Exercise prompt
The word "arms" occurs in some of the lines below; copy each of those lines.

┌─ Given data

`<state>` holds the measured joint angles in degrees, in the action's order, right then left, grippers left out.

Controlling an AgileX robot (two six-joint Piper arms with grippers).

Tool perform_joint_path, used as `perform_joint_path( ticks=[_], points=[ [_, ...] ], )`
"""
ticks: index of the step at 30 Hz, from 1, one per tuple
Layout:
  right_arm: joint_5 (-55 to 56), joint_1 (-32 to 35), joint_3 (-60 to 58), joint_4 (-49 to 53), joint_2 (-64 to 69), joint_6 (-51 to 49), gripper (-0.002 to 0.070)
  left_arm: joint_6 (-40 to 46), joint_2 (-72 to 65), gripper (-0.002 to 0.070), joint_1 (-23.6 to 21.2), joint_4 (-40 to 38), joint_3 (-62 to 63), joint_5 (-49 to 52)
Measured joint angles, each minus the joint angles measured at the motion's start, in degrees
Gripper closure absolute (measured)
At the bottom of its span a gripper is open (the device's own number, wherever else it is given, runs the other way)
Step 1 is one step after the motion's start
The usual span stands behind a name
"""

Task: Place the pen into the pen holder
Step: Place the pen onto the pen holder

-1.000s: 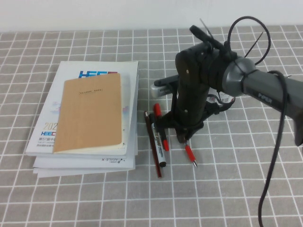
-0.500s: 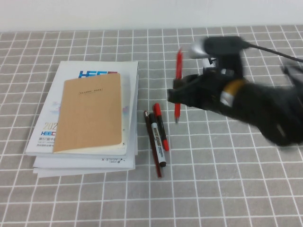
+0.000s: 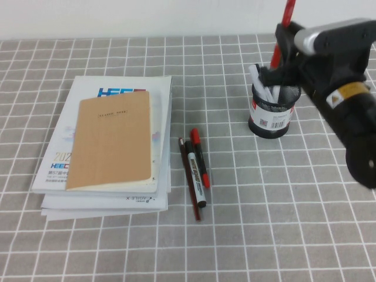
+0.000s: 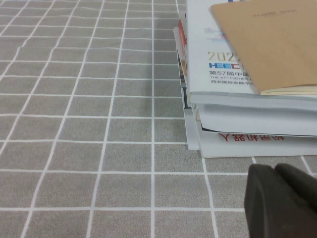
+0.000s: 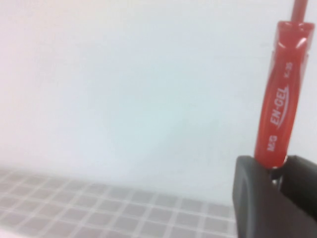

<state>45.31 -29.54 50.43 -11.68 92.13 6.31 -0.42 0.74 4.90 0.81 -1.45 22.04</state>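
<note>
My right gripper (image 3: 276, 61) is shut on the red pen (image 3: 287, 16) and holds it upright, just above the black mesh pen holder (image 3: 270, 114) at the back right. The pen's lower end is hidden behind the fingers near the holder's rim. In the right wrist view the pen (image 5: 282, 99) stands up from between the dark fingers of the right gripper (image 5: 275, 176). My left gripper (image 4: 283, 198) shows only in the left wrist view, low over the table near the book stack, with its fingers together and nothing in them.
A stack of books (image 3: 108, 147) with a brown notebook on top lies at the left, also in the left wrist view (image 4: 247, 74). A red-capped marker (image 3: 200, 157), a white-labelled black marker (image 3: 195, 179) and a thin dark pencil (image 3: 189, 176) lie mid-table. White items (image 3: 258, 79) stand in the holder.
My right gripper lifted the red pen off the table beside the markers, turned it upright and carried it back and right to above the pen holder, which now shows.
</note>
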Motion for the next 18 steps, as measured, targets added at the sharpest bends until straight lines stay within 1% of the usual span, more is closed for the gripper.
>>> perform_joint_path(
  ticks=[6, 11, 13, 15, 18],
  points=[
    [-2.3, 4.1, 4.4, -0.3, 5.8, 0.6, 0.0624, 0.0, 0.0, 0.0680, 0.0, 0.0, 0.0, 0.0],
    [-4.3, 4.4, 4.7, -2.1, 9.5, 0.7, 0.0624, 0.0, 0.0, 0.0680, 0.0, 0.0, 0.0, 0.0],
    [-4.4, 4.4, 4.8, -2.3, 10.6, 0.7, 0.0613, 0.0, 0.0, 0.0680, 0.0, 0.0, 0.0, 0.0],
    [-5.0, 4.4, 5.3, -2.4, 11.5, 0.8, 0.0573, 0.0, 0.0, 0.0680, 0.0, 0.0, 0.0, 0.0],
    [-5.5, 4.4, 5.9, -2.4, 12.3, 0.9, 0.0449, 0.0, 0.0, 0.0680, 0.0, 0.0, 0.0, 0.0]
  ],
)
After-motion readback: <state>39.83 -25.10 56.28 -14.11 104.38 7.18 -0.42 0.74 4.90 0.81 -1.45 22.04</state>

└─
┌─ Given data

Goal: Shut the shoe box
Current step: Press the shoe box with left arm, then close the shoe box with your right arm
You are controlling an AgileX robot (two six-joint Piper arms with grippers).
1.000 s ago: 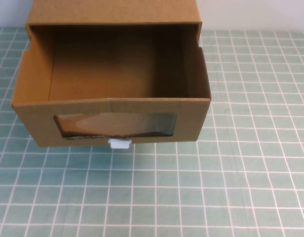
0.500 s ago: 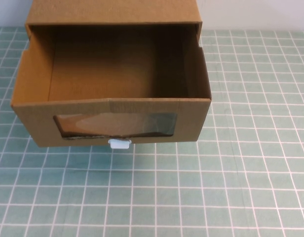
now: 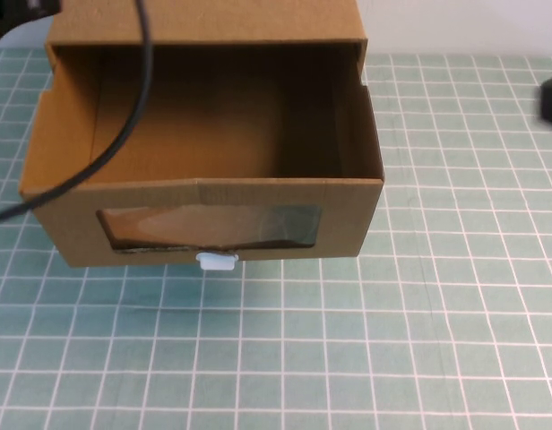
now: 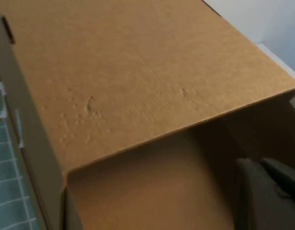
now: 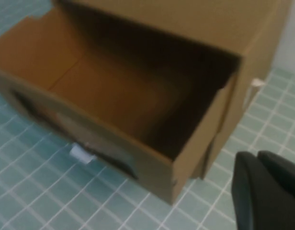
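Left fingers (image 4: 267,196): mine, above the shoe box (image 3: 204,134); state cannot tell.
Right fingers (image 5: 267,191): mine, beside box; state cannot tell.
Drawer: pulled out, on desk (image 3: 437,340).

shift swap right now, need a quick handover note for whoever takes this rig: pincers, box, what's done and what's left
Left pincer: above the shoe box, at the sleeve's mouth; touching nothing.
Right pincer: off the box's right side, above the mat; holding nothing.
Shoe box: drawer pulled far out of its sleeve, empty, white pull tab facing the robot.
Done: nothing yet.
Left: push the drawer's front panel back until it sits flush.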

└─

Written response
Controlling an AgileX robot (two six-joint Piper arms with grippers).
You are controlling an AgileX robot (two six-joint Piper arms with grippers).

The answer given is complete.